When I started traveling I based all my decisions on a lack of a reason rather than an actual motive. I believed so full-heartedly in the “why not” I thought I could convince everyone else of it too. I believed in going and doing things for yourself before you’ve missed your opportunity.

I created a nomadic lifestyle. I’m still young so I get applauded for taking risks. Society has decided that because of my age, it’s okay I’m doing crazy things and brushing “a real job”, “a real savings”, “a real-life” aside.
I won’t have that support forever. “This stage shouldn’t last forever,” says the world. Soon, I will have to know my reason I make my decisions for my own sake. And I think I finally discovered why I do what I do.
And I didn’t like my answer.
I travel out of fear.
Fear that I won’t get opportunities again. Fear that I won’t have this age or this energy again. I fear the “normal-ness” of life. I fear that my life could potentially end before it ever started-literally and figuratively.

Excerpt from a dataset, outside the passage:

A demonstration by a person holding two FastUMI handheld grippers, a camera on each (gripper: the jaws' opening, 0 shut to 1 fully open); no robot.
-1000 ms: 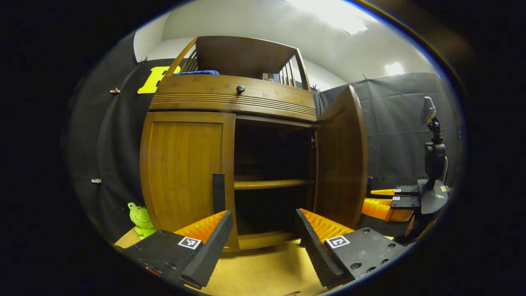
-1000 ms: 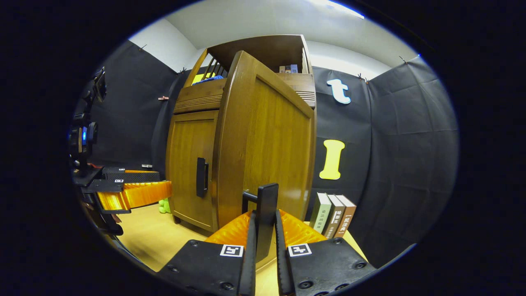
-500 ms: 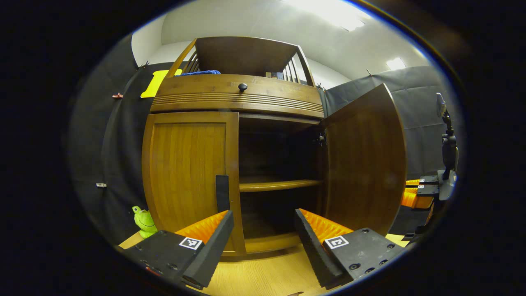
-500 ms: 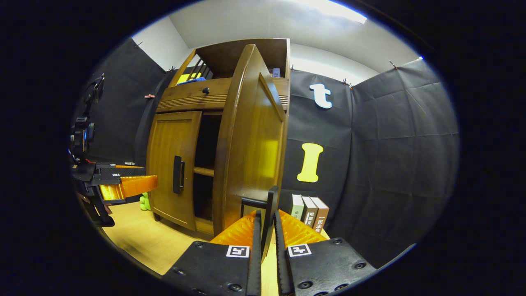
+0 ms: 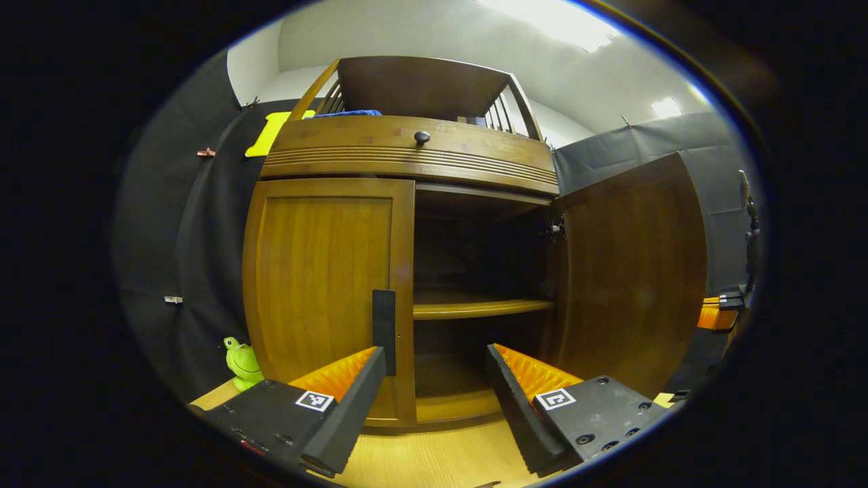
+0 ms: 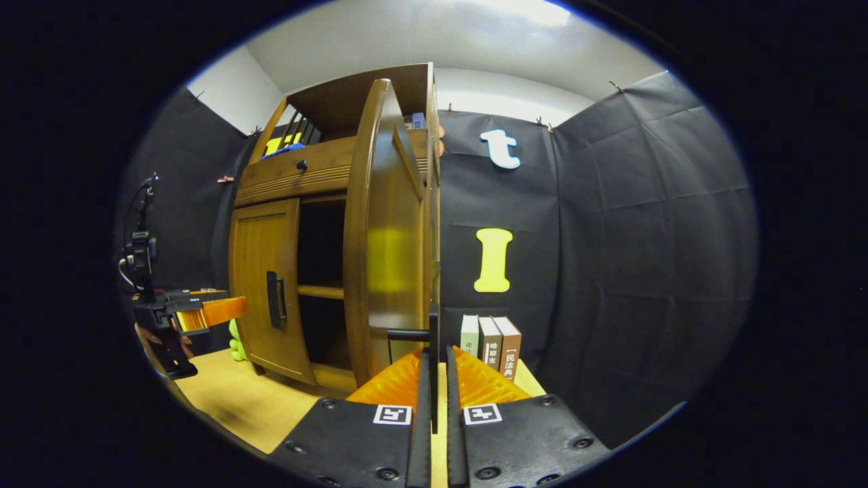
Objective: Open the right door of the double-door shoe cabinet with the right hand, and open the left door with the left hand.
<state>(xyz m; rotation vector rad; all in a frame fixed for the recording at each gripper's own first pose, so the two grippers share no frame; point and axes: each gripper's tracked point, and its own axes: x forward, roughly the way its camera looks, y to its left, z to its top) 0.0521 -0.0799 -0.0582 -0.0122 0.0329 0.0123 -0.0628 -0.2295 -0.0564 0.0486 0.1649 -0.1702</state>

This sounds horrid and some of you might hate me for this but my entire reason for traveling wasn’t a desire to see the world. I didn’t even know I wanted to learn more about myself or any of those other awesome reasons we tell people why we’re traveling that’s socially accepted.
Because if we were honest, not all of us would be socially accepted.
Some of us travel to run.
Some of us travel because we don’t know where home is.
Some of us travel because we’re too scared to stay in one place too long.

And I’m here to tell you today, at this moment, that you do not need one freaking reason to get up and travel or live your life.
When I first started cruising, I truly believe it was out of fear. I had graduated and I had all this pressure to find a career and life-I ran. Now I'm passionate about the seas. Wow, how times have changed.
We constantly hear that we need to make every single moment matter. I’m going to go out on a limb here and disagree. Not every moment matters. Sometimes you’re going to make bad decisions and your whole life won’t alter. Stop obsessing over every moment and every year and every place in life that you think you should be in or want to get to.
Here’s how I feel about that - I’ve spent too many of my actual moments worrying about whether not I’m making them valuable enough-and guess what, one way or another, they’re still gone.
Please don’t stop traveling. Please don’t stop moving. If you feel like running, first I want to see you sprint. Sprint as fast as you can and eventually when you’re ready, not when society expects you to be, take a breath and ask yourself why you’re running. If you want to, keep running. When you’re tired you’ll stop. That’s it plain and simple.
So hear me now. Hear me clearly. You do not need a reason to travel. You do not need a reason to go. You do not need a reason to stay.
You can have a bad reason to travel. You can have a bad reason to go. But I sure don’t want to see you having a bad reason to stay.
Can’t you see how many moments you’re losing trying to figure out how to hold onto them?